By Dr Kwaku Y. Kese
I remember in 2012, after I had written an article on prevention of road traffic accidents (RTA) which was published by the Daily Graphic edition of January 20, 2012, I was discussing the causes and prevention of RTA with a friend.
When I told him that most RTA were preventable and that human error was to blame for almost all of them, he disagreed with me citing a burst tyre as something which could not be foreseen and, therefore, not preventable.
What my friend did not realise was that, tyres normally do not burst in a vacuum.
There are usually antecedent causes, chief among them being worn out and expired tyres, all of which can be avoided.
A lot of people do not know that tyres have expiry dates whether they have been used or not.
I believe that of all the causes of RTA, those due to defective tyres are the most predictable and, therefore, most preventable.
It is, therefore, sad to note that a burst tyre is becoming a leading cause of accidents on our roads.
If there is a problem with the engine, the vehicle may not be able to move and no one is at risk.
Sadly, defective tyres cause problems when the car is in motion, the greater the speed the more the disaster in the event of an accident.
The story often told after such an accident is that there was “a speeding sprinter bus.
As it descended a hill, one of the front tyres suddenly got burst.
The driver sensing danger, immediately applied the brakes and the vehicle veered off the road and summersaulted several times”.
We are always quick to recount this.
But are we that same quick to find and institute preventive measures?
Just stand by the roadside and watch the tyres of some commercial vehicles.
Some are so worn out that you will marvel when you learn that such a vehicle had just returned from a long journey without any mishap.
The situation can be described as accident-in-waiting.
To say that a lot of commercial vehicles do not have roadworthy tyres is to say the obvious.
This is because we do not have an independent tyre inspection teams (TIT) in place at the stations.

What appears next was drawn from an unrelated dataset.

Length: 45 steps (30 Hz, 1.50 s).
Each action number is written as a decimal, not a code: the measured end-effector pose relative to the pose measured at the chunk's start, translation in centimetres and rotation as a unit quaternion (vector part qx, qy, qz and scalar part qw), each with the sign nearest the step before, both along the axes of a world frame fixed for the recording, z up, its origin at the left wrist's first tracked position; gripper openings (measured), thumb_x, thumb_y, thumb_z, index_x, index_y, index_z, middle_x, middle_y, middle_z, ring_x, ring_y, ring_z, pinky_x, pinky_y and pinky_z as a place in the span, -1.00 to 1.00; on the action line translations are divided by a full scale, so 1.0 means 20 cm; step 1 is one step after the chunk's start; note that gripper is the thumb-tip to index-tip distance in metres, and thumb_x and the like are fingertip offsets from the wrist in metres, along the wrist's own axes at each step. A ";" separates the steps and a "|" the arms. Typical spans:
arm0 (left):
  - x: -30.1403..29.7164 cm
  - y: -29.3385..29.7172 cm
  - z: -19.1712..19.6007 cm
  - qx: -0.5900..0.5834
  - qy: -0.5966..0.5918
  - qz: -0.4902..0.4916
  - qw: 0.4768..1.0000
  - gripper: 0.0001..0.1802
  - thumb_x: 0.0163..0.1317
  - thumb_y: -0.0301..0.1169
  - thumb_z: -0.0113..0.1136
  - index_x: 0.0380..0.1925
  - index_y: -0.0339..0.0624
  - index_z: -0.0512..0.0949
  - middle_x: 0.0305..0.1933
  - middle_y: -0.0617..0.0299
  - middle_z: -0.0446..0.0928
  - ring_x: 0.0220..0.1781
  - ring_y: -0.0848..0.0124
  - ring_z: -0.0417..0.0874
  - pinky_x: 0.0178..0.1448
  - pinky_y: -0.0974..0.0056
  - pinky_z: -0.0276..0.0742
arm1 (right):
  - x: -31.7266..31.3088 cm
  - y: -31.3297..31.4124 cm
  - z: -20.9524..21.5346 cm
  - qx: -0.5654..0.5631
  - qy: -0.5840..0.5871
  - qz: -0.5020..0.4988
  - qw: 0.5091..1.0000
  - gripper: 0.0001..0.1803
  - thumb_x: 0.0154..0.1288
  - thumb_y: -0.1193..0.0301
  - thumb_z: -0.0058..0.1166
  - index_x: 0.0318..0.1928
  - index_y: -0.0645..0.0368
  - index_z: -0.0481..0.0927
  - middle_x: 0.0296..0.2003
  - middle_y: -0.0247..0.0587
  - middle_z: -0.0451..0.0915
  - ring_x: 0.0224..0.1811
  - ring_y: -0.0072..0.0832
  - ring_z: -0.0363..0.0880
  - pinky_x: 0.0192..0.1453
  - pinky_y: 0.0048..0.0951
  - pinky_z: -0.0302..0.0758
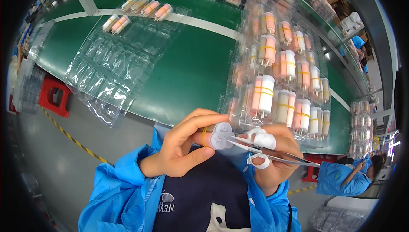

This can easily be done considering the fact that most of these commercial vehicles have stations where they load and offload.
I do not think that passengers will be hesitant to get off vehicles found to have defective tyres, once it’s made known to them
All that the transport unions and station masters need to do, is to liaise with the tyre sellers to form TIT at each major station with the sole responsibility of checking the tyres of every commercial vehicle that leaves the station.
The good thing is that because the inspection team includes the tyre sellers, owners of defective vehicles can be assisted to purchase good quality tyres on flexible terms.
This is also to say that no vehicle should be allowed to take off from the station until the inspection team has given it the green light.
I must admit that not all commercial vehicles load and offload at stations.
The TIT, once given the mandate, can also stand by the roadside and continue with their activities.
Certainly, there may be resistance from recalcitrant drivers but as I have pointed out, once attention is drawn to such defective vehicles, under normal circumstances, no sound passenger will be willing to continue their journey on such vehicles.
Causes of RTA are widely known, yet accidents have been on the increase.
It appears control measures have remained largely inadequate.
It is sad to note that a lot of commercial “207 sprinter” buses carrying over 20 passengers only have four tyres, two in front and two at the back when even some tricycles, popularly referred to as Aboboyaa, which carry only goods, have five tyres, one in front and four at the back.
Since most fatal RTA involving commercial buses occur at night (usually between 1am and 3am, when the brain is at its sleeping best), measures aimed at controlling deep night driving, coupled with the use of recommended tyres will help reduce RTA drastically.
The writer is Medical Director, Royal Medical Agency and Clinic.